REQUIRED ACTION:
Return, from the listing that follows, each line containing the word "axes".

____ DATASET EXTRACT

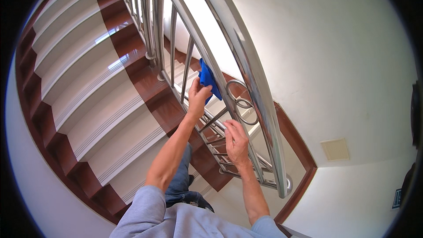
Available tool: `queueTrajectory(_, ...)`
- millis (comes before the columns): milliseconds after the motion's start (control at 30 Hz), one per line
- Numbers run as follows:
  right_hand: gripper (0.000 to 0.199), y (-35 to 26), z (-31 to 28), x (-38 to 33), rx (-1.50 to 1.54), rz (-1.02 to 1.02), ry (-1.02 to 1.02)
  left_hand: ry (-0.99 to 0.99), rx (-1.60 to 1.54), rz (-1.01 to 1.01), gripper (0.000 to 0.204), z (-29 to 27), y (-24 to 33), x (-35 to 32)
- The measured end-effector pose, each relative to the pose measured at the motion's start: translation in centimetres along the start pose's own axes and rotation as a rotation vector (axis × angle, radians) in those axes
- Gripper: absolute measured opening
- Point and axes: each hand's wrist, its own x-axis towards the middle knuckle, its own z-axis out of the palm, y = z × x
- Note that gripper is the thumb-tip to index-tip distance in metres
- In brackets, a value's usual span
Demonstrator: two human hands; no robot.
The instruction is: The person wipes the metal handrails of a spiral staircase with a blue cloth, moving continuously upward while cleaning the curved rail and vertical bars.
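My left hand (198, 97) is closed on a blue cloth (209, 79), which lies against the slanting inner metal rail (200, 39) of the staircase railing. The cloth bunches up above my fingers and hangs down beside them. Lower and to the right, my right hand (237, 143) is beside the same rail, its fingers bent and drawn together. Whether those fingers pinch anything or touch the metal cannot be made out. Metal rings (243, 103) fill the gap between the inner rail and the thick outer handrail (260, 79), just above my right hand.
Pale stairs (101, 92) with dark red borders climb on the left. My jeans-clad leg (179, 178) is beside the railing's foot. A white wall (330, 61) with a square cover plate (335, 149) stands on the right. More steps show through the railing bars (188, 64).
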Motion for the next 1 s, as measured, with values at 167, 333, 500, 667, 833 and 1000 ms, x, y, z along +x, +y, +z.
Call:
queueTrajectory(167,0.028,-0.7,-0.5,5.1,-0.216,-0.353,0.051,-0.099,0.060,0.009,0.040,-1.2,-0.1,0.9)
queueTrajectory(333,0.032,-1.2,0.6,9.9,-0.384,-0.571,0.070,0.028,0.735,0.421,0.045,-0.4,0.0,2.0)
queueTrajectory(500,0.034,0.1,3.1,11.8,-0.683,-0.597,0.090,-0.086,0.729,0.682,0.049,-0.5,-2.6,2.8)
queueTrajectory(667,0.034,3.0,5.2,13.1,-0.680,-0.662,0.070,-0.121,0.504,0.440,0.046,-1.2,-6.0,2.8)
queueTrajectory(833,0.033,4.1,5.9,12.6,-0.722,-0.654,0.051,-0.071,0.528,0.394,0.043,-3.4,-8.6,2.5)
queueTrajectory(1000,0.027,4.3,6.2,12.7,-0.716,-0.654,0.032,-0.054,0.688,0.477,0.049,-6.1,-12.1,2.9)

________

EXPECTED OUTPUT:
- The measured end-effector pose, each relative to the pose measured at the motion's start: translation in centimetres along the start pose's own axes and rotation as a rotation vector (axis × angle, radians) in those axes
- Point and axes: each hand's wrist, its own x-axis towards the middle knuckle, its own z-axis out of the palm, y = z × x

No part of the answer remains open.